**What the exercise asks:** Each line of the records below that includes "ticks" adds one to the count; state the final count by itself.

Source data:
________________

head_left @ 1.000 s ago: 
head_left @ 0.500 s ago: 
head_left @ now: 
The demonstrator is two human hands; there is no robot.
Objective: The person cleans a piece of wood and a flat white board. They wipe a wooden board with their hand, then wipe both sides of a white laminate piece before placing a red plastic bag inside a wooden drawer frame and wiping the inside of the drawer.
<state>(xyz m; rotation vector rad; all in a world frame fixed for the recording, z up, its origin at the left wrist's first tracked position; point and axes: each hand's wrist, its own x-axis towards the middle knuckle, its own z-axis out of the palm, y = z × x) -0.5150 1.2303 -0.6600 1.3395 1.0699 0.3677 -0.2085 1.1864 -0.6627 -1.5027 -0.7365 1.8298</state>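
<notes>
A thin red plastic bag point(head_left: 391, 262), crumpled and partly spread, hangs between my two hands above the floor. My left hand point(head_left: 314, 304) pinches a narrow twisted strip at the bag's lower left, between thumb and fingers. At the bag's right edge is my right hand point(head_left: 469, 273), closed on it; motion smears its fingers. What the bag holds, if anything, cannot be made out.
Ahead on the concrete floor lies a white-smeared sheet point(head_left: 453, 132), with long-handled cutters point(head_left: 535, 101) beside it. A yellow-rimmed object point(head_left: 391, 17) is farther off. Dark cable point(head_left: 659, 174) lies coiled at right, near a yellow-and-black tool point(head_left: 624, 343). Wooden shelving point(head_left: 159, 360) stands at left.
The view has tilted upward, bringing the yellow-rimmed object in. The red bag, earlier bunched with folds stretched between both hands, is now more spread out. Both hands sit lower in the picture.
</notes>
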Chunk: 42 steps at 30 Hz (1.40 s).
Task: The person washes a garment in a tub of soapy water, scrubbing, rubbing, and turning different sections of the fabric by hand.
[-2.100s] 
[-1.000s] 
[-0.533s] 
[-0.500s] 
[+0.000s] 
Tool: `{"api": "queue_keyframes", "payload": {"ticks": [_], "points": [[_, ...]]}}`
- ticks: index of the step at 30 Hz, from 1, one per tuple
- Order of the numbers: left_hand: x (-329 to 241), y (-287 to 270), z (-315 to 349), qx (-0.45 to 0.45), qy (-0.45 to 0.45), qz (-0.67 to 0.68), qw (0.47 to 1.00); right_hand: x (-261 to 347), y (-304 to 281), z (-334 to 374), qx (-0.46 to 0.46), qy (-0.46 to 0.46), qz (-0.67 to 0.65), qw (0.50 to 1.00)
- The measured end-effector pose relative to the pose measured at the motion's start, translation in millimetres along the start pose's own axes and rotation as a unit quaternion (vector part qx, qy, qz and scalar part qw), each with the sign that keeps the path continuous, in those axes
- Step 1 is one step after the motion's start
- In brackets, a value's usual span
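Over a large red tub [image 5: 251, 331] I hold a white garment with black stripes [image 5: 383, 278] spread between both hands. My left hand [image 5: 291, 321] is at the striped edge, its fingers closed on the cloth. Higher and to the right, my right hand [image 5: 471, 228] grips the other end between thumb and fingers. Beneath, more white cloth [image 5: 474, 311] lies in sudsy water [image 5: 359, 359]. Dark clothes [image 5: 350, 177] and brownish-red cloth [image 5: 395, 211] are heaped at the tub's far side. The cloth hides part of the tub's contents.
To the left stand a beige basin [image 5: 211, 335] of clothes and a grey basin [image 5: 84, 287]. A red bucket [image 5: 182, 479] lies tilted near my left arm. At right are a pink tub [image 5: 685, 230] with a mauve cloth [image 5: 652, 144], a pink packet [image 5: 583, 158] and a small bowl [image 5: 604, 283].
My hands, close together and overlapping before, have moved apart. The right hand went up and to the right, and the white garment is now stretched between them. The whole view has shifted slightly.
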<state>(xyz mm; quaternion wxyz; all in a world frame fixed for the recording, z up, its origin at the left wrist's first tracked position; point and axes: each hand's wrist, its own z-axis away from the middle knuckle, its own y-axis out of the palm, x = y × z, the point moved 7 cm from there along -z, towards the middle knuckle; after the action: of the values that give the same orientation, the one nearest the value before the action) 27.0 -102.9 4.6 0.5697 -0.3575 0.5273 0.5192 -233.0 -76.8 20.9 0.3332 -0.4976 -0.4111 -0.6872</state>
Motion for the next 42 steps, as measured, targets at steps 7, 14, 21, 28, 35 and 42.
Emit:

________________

**Task response:** 2